■ Task details ■
Restate the records below word for word, and omit the images they hold.

[Items from a data source]
┄┄┄┄┄┄┄┄┄┄
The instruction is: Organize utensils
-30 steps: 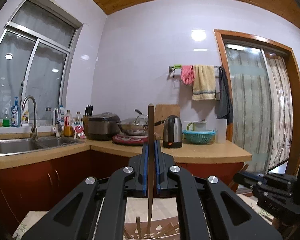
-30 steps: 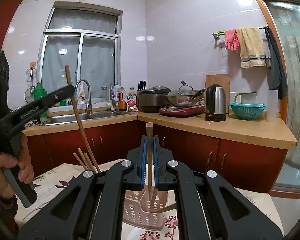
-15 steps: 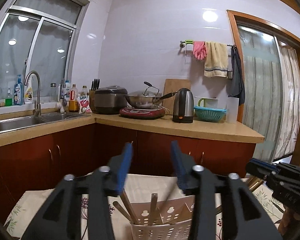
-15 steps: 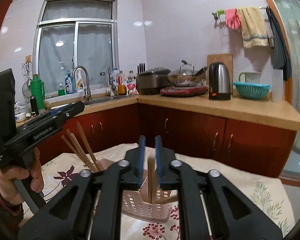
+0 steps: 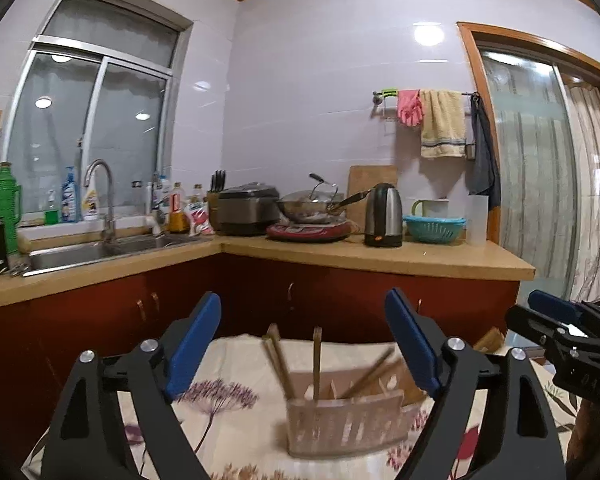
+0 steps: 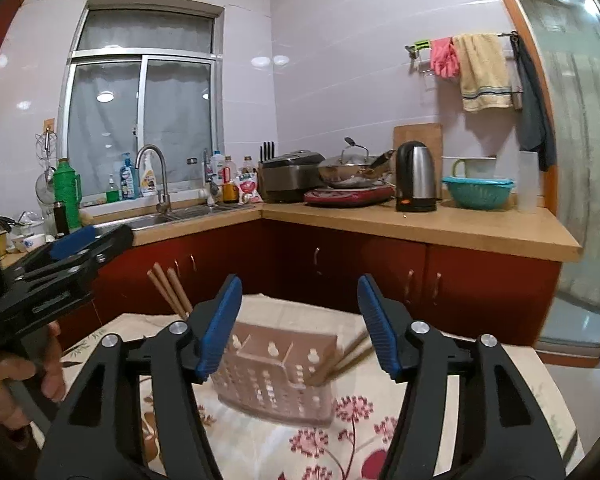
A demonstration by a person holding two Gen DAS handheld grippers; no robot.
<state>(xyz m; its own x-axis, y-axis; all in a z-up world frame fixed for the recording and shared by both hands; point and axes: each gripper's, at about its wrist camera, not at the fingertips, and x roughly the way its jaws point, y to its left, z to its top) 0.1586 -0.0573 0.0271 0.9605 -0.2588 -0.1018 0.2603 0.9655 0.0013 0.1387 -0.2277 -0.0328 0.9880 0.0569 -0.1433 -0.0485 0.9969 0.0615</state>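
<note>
A pale perforated plastic utensil basket stands on a table with a floral cloth; it also shows in the right wrist view. Several wooden chopsticks stand and lean in it, some seen in the right wrist view. My left gripper is open and empty, above and behind the basket. My right gripper is open and empty over the basket. The right gripper shows at the left wrist view's right edge, the left gripper at the right wrist view's left edge.
Red cabinets with a wooden counter run behind the table. On it are a sink, rice cooker, wok, kettle and teal colander. A glass door is at right.
Both grippers have opened and let go of their chopsticks, which now stand in the basket. Both grippers have drawn back from the basket.
</note>
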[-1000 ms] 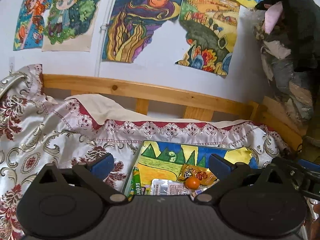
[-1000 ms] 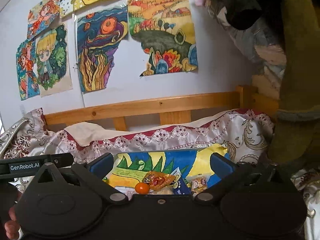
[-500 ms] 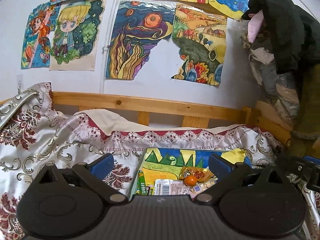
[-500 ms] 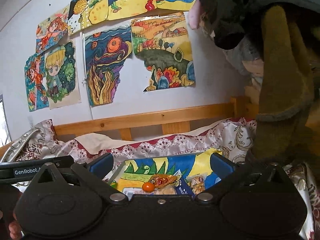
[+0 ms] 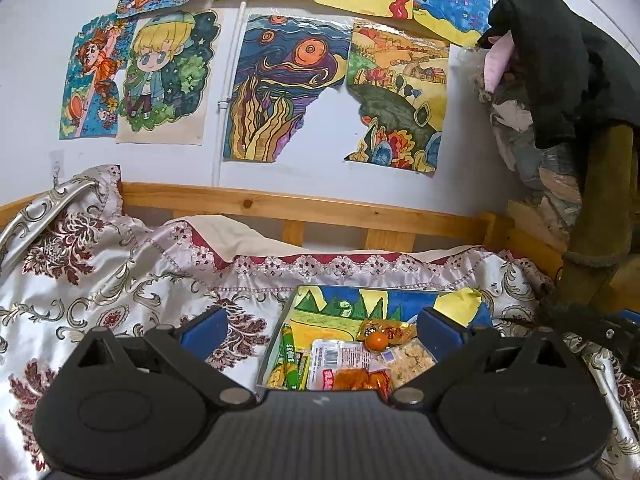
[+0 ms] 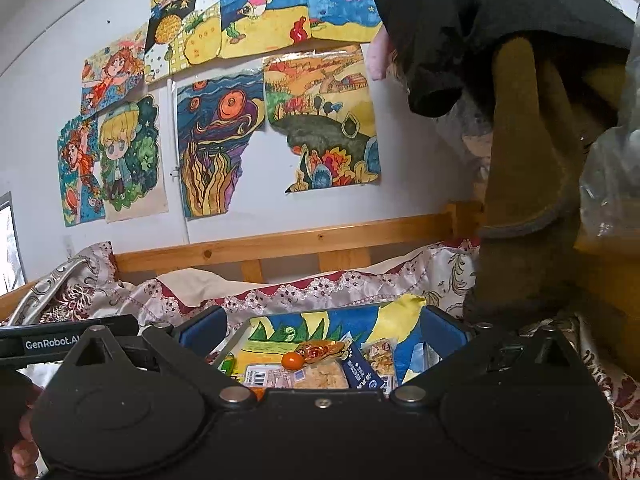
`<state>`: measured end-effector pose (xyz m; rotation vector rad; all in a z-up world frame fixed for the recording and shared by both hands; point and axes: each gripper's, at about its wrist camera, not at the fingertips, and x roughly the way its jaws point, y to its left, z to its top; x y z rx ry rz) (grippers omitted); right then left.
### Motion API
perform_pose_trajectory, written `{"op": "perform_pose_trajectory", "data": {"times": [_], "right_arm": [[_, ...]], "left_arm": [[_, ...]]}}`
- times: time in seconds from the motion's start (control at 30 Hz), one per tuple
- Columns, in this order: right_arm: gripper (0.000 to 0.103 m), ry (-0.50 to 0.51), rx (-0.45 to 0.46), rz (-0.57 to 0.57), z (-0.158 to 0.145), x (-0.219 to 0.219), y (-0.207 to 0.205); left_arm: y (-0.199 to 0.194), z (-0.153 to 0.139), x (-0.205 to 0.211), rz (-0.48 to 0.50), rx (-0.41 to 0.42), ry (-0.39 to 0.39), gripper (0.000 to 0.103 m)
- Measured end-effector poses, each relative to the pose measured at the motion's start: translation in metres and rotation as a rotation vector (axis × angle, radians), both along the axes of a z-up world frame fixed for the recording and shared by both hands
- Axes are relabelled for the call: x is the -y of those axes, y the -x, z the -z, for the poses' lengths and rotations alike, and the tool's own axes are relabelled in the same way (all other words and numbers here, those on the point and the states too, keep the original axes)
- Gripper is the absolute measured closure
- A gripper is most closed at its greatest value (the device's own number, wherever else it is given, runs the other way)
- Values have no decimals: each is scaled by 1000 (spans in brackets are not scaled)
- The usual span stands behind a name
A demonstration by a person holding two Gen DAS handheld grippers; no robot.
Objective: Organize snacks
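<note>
- Bedspread [image 5: 120, 280]: patterned satin, rumpled, covering the bed; wooden rail [image 5: 320, 204] behind it at 12 o'clock. Soft, uneven base under everything.
- Tray [image 5: 280, 332]: shallow, lined with a painted sheet, sitting on the bedspread. In the left wrist view it lies at 12 o'clock from the left gripper [image 5: 320, 328], low in the gap between the two blue pads. In the right wrist view the same tray [image 6: 240, 332] sits at 12 o'clock from the right gripper [image 6: 320, 332].
- Snacks, all in the tray's near half, touching or overlapping: white labelled pack [image 5: 340, 356], rice-cracker pack [image 5: 412, 356], navy packet [image 6: 360, 368], green stick [image 5: 289, 356], orange-red wrapper [image 5: 384, 330].
- Small orange ball [image 5: 376, 340]: rests on the pile, touching the wrapper.
- Both tongs: spread wide, nothing between the pads. Neither touches a snack.
- Judged stage: approach only; no item picked.
- Risk 1: the ball looks round and smooth; a nudge on the pile would likely roll it off.
- Risk 2: packs overlap, so a pinch may lift two.
- Risk 3: pressing down could tip the tray on soft bedding.
- Risk 4: both tongs aim at one pile; collision possible.
</note>
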<state>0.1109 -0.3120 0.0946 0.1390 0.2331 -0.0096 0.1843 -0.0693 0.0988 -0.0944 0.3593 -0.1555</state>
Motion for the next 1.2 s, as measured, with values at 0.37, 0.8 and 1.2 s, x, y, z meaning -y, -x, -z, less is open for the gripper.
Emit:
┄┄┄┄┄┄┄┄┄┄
■ Expected output ■
The instruction is: Organize utensils
-30 steps: 
-30 steps: 
-15 steps: 
-15 steps: 
+0 steps: 
+0 steps: 
A demonstration by a person holding two Gen DAS handheld grippers; no robot.
<state>(xyz m; its own x-axis, y-axis; all in a z-up world frame fixed for the recording and shared by both hands; point and axes: each gripper's, at about its wrist camera, not at the fingertips, and x roughly the way its jaws point, y to its left, z to its top) 0.1586 -0.0573 0.0271 0.9605 -0.2588 -0.1018 0.2603 0.9655 0.0013 0.1387 -0.2277 -0.0328 0.9880 0.0569 -0.1433 -0.0485 0.9969 0.0615</state>
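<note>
A pale perforated plastic utensil basket stands on a table with a floral cloth; it also shows in the right wrist view. Several wooden chopsticks stand and lean in it, some seen in the right wrist view. My left gripper is open and empty, above and behind the basket. My right gripper is open and empty over the basket. The right gripper shows at the left wrist view's right edge, the left gripper at the right wrist view's left edge.
Red cabinets with a wooden counter run behind the table. On it are a sink, rice cooker, wok, kettle and teal colander. A glass door is at right.
Both grippers have opened and let go of their chopsticks, which now stand in the basket. Both grippers have drawn back from the basket.
</note>
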[-1000 ms] 
[-1000 ms] 
[-500 ms] 
[-500 ms] 
[+0 ms] 
[+0 ms] 
`<state>`: measured end-effector pose (xyz m; rotation vector rad; all in a z-up world frame fixed for the recording and shared by both hands; point and axes: each gripper's, at about its wrist camera, not at the fingertips, and x roughly the way its jaws point, y to its left, z to its top; x y z rx ry rz) (grippers omitted); right then left.
### Motion API
perform_pose_trajectory, written `{"op": "perform_pose_trajectory", "data": {"times": [_], "right_arm": [[_, ...]], "left_arm": [[_, ...]]}}`
- times: time in seconds from the motion's start (control at 30 Hz), one per tuple
- Columns, in this order: right_arm: gripper (0.000 to 0.103 m), ry (-0.50 to 0.51), rx (-0.45 to 0.46), rz (-0.57 to 0.57), z (-0.158 to 0.145), x (-0.219 to 0.219), y (-0.207 to 0.205); left_arm: y (-0.199 to 0.194), z (-0.153 to 0.139), x (-0.205 to 0.211), rz (-0.48 to 0.50), rx (-0.41 to 0.42), ry (-0.39 to 0.39), gripper (0.000 to 0.103 m)
- Measured end-effector poses, each relative to the pose measured at the motion's start: translation in metres and rotation as a rotation vector (axis × angle, radians), both along the axes of a z-up world frame fixed for the recording and shared by both hands
- Axes are relabelled for the call: x is the -y of those axes, y the -x, z the -z, for the poses' lengths and rotations alike, and the tool's own axes are relabelled in the same way (all other words and numbers here, those on the point and the states too, keep the original axes)
- Gripper is the absolute measured closure
- A gripper is most closed at its greatest value (the device's own number, wherever else it is given, runs the other way)
- Values have no decimals: each is scaled by 1000 (spans in brackets are not scaled)
- The usual span stands behind a name
A demonstration by a person holding two Gen DAS handheld grippers; no robot.
Objective: Organize snacks
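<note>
- Bedspread [image 5: 120, 280]: patterned satin, rumpled, covering the bed; wooden rail [image 5: 320, 204] behind it at 12 o'clock. Soft, uneven base under everything.
- Tray [image 5: 280, 332]: shallow, lined with a painted sheet, sitting on the bedspread. In the left wrist view it lies at 12 o'clock from the left gripper [image 5: 320, 328], low in the gap between the two blue pads. In the right wrist view the same tray [image 6: 240, 332] sits at 12 o'clock from the right gripper [image 6: 320, 332].
- Snacks, all in the tray's near half, touching or overlapping: white labelled pack [image 5: 340, 356], rice-cracker pack [image 5: 412, 356], navy packet [image 6: 360, 368], green stick [image 5: 289, 356], orange-red wrapper [image 5: 384, 330].
- Small orange ball [image 5: 376, 340]: rests on the pile, touching the wrapper.
- Both tongs: spread wide, nothing between the pads. Neither touches a snack.
- Judged stage: approach only; no item picked.
- Risk 1: the ball looks round and smooth; a nudge on the pile would likely roll it off.
- Risk 2: packs overlap, so a pinch may lift two.
- Risk 3: pressing down could tip the tray on soft bedding.
- Risk 4: both tongs aim at one pile; collision possible.
</note>
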<state>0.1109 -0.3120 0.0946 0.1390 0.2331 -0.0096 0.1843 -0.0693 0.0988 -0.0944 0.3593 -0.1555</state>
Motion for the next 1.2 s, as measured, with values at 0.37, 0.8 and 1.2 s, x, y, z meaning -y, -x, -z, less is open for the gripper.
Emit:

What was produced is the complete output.